The foundations of the various applications and services offered by Russian IT giant Yandex have been exposed thanks to about 45GB of source code files that were reportedly stolen by a former employee. The search engine’s primary ranking parameters for Yandex were also disclosed, including those that are seldom discussed in public.

On January25, a torrent file claiming to contain the “Yandex git sources” was uploaded with data that seem to have been captured in July 2022 and date back to February 2022. A software engineer named Arseniy Shestakov says he has confirmed with current and former Yandex workers that some archives “definitely include recent source code for corporate services.” In an interview with security site BleepingComputer, a representative from Yandex said emphatically that “Yandex was not hacked” and that the leak originated with a departing employee. After investigating, Yandex found “no danger to user data or platform performance.”

The documents are especially from 2022, when Russia launched an all-out invasion of Ukraine. According to BleepingComputer, a former executive at Yandex described the leak as “political,” adding that the ex-employee had not attempted to sell the code to Yandex rivals. The anti-spam code was not disclosed either.

The release of 1,922 ranking criteria in Yandex’s search algorithm has caused quite a stir, however it is unclear whether or not this has any security or structural repercussions. Martin MacDonald, an SEO specialist, said on Twitter that the breach was “perhaps the most exciting thing to have occurred in SEO in years” (as noted by Search Engine Land). Alex Buraks says, “there is a lot of good information for Google SEO as well,” in a thread outlining some of the most prominent elements.

Four former Google workers have reportedly found work at Yandex, the world’s fourth most popular search engine. Yandex closely follows many of the ranking parameters in Google’s code in order to better compete with Google. After being cut off from its bank accounts and payment systems, Google’s Russian subsidiary has filed for bankruptcy. According to Buraks, “PAGE RANK” seems to be linked to the original algorithm developed by Google’s founders, since it is included as the first element in Yandex’s list of ranking factors.

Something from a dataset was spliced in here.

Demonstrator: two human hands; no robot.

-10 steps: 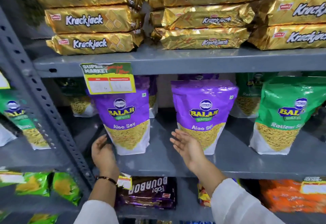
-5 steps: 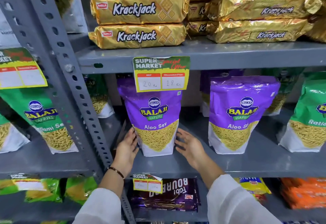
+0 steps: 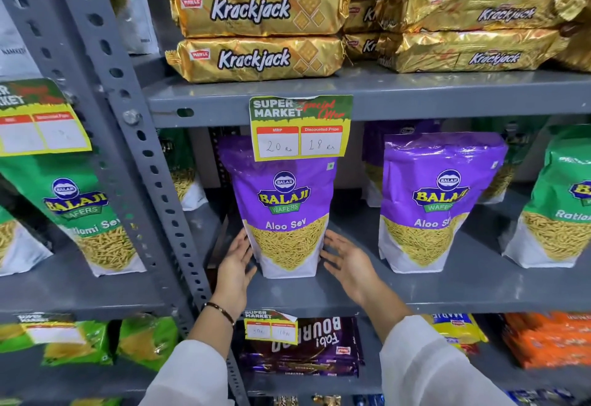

Buraks explains (in two posts) how the Yandex search engine values content by emphasising the following criteria:

  • Do not have a ripe old age
  • Gain a large amount of exposure from unpaid sources (unique visitors) and less through paid search engine listings
  • have a shorter URL with fewer integers and fewer slashes
  • Use PR=0 and optimised code in place of “hard pessimization.”
  • are housed on dependable servers
  • are either articles on Wikipedia or links on Wikipedia
  • are accessible through a domain’s top-level pages
  • Have relevant terms included in the URL (up to three)

Rob Ousbey has created a search engine where you can search and navigate through all the criteria. It’s possible you’ve noticed that over 200 ranking criteria are labelled as “TG UNUSED” and almost a thousand as “TG DEPRECATED.” As the code was stolen in July 2022, Yandex’s search algorithm has very probably been updated since February 2022. However, this breach is a rare glimpse into the inner workings of a site that serves the biggest country in the world.

In 2015, a former employee attempted to sell Yandex’s search engine code on the dark web for $28,000 to finance his own business, marking the second time that Yandex had seen its search engine code leave the building. It was clear he was unaware of the true worth of Yandex’s flagship product from the shockingly low estimate he gave for its core code. The worker received a two-year jail term that was later suspended, and the code was never made public.